Develop one before a complaint happens
By Judith Equels and
Law Office Management Assistance Service
In a perfect world, lawyers would operate their law firms untroubled by the specter of complaints. In the real world, lawyers must do all they can to protect the firm and its clients from practice management errors. Firms that are not well organized in managing the pitfalls and perils in everyday operations may implode from the pressures of undergoing a Bar grievance investigation. Firms that are managed properly are better positioned to avoid the costly and emotionally devastating experience of defending and resolving a complaint.
The best way a law firm can avoid complaints is by analyzing its policies, processes, and procedures. Start with a self-audit. The Florida Bar’s Law Office Management Assistance Service (LOMAS) can provide you with a sample self audit questionnaire.
While the questionnaire is not a one-size-fits-all panacea, it is a start. The LOMAS practice management advisors are available to discuss the best practices or “Rules of the Road” addressed in our self-audit template. LOMAS also can provide a brief list of practice management resource books that every law firm should have on hand.
Simply put, law firms that have a documented administrative management structure, with duties and responsibilities clearly defined, operate more productively, efficiently, and profitably, as well as do a better job of avoiding risky actions. What follows is an overview of the major areas examined in a law firm self-audit.
Structure and Governance
Even solo practitioners must have an effective management structure. An organized law practice does not make one a better lawyer, but it does go a long way in avoiding complaints because operational decisions have been considered and then put in place. Law firms may have a managing partner or an executive committee, or both. The structure and governance of the firm should be delineated in the governing documents: partnership/shareholder agreement, by-laws, and a buy-sell agreement. Samples of these documents are available on the LOMAS page on the Bar’s website at www.floridabar.org/LOMAS.
Determining what kind of work, how much work the firm can accept, and how well the firm understands its work capacity is at the core of a risk management effort. It is never the work that picks up the phone and calls the Bar.
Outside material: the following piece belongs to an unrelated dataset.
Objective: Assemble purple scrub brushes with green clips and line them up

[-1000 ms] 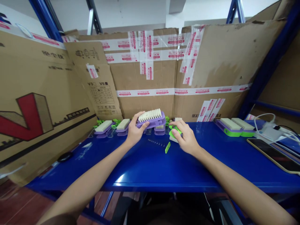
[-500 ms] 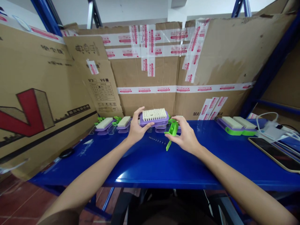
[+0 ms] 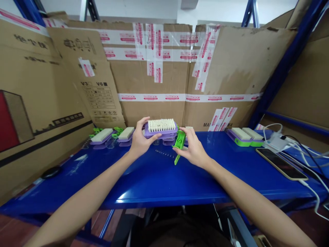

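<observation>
My left hand [image 3: 142, 140] grips a purple brush [image 3: 161, 127] by its left end, its pale bristles facing up, above the blue table [image 3: 154, 181]. Just to the right, my right hand [image 3: 192, 147] pinches a green plastic part [image 3: 180, 140] between thumb and fingers. A narrow green strip hangs down from that part. The brush and the green part are close together; whether they touch I cannot tell. Below them a row of small springs or screws [image 3: 164, 153] lies on the table. Behind the held brush, more purple pieces are partly hidden.
Brushes [image 3: 102, 135] with purple bases and green parts stand at the back left. Green and purple brushes [image 3: 241, 136] sit at the back right, near a phone [image 3: 281, 163], a white charger [image 3: 274, 142] and cables. Cardboard walls [image 3: 151, 113] border the table.
The whole view has shifted, so the scene appears further left and more cables show at the right. Both hands keep the same holds on the brush and the green part.
</observation>
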Available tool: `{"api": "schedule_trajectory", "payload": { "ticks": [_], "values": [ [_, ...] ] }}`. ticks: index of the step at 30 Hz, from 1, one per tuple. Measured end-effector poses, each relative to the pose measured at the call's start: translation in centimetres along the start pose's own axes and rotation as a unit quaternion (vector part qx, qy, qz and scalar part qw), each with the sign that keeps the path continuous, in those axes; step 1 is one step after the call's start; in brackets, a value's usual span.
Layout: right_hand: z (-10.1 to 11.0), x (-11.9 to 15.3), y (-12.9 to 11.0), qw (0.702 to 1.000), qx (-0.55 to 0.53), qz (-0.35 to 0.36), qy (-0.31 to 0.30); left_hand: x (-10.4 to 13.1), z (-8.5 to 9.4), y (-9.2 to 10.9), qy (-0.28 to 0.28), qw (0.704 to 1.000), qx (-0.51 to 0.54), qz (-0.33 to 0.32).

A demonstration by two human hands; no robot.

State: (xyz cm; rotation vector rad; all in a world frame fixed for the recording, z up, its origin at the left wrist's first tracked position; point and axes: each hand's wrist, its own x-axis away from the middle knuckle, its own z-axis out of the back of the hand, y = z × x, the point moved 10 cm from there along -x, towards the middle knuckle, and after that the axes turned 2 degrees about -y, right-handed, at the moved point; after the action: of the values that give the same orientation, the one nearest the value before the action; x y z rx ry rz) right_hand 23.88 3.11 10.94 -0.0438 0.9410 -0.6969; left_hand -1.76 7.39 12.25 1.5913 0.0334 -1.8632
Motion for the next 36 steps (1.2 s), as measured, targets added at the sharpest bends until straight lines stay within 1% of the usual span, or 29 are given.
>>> {"api": "schedule_trajectory", "payload": {
  "ticks": [4,7,16,21,30,36],
  "values": [
    [0.1,0.0,-0.2,1.000,0.006,0.004,0.000,-0.3,0.0,1.3,-0.015,0.999,-0.012,-0.029],
    [0.1,0.0,-0.2,1.000,0.009,0.005,-0.001,-0.4,0.0,1.8,-0.019,0.999,-0.015,-0.042],
    [0.1,0.0,-0.4,1.000,0.012,0.009,0.000,-0.5,0.0,2.4,-0.022,0.997,-0.028,-0.064],
    [0.0,0.0,-0.4,1.000,0.016,0.007,-0.005,-0.5,-0.1,2.1,-0.025,0.997,-0.040,-0.062],
    [-0.3,0.1,-0.3,1.000,0.027,0.008,-0.014,-0.5,-0.1,2.2,-0.012,0.995,-0.060,-0.082],
    [-0.4,0.2,-0.2,1.000,0.028,0.007,-0.011,-0.5,1.1,2.1,0.038,0.995,-0.066,-0.067]
  ]
}}
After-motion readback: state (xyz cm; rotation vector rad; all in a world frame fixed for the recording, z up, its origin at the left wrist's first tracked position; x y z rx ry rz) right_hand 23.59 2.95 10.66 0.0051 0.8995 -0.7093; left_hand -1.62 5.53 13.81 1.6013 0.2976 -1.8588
A thorough initial consultation and evaluation of the potential client, as well as the work that person brings to the firm, is the first crucial step in the intake process.
Who can bind the firm to representation? It is often said that a firm’s intake form is the Rosetta Stone of representation. If so, is the firm asking all the questions necessary to avoid conflicts, do the work properly, ensure the clients’ expectations are reasonable, maintain adequate contact with the clients, and earn enough revenue to fund operations?
Case Processing and Client Relations
The quality of the systems designed to carry out the firm’s day-to-day work directly affect how well the firm processes clients’ cases and matters and how well the firm communicates the status of the work to clients. Are there practice management checklists and procedural handbooks in place? Are they reviewed annually? Managing client relations activities is one of the most important aspects of a law office marketing effort. Everything that happens in a law firm has a direct or indirect effect on the client. Therefore, the way a law firm conducts its business has a direct influence on its relationship with clients.
Human Resources Management
With compensation and benefits comprising the largest expense to the law firm, every law practice should have at least one person who has undergone formal training in human resources management and is up-to-date in employment law compliance. For solo practitioners with just one or two employees, this means arranging the training for yourself as well as your staff. Sample policy manuals are available from LOMAS, the ABA bookstore, and several well-known legal publishers. Policy manuals and process/procedures handbooks document rules, limits, and boundaries: they provide direction. For example, does the firm have written policies addressing client confidentiality and technology usage? A large part of a client’s impression of your law firm will come from the actions of your staff. It is critical to your success that your staff is well trained and motivated to provide excellent service to the firm’s clients.
Financial Management and Trust Accounting
Financial management in a law firm means that the firm has anticipated and planned its financial requirements and has control over the flow of the money. Financial management covers a broad area of activity in a law firm: timekeeping, billing, budgeting, trust accounting, internal controls, financial recordkeeping and reporting are all included under the financial management umbrella. All of these activities should be coordinated to produce an efficient accounting and recordkeeping system. The quality of the firm’s financial management effort affects how well the firm can make meaningful decisions. Mastering the elements of financial management should provide a sense of control over the direction the law firm is heading.
In a law office, as in life, often the time needed to review systems and procedures that ensure quality legal services are being delivered to clients just never seems to be available. There is always one more telephone call to make, one more client to talk to, one more motion to review, one more question to research, and one more bill to pay. Just like the appointment for a dental check-up, it is easy to put off noncritical activity until next month.
The practice management advisors at The Florida Bar’s LOMAS department believe the maxim “an ounce of prevention is worth a pound of cure” applies to most areas of life. It is less painful and less expensive to avoid mistakes than to correct them after they have occurred.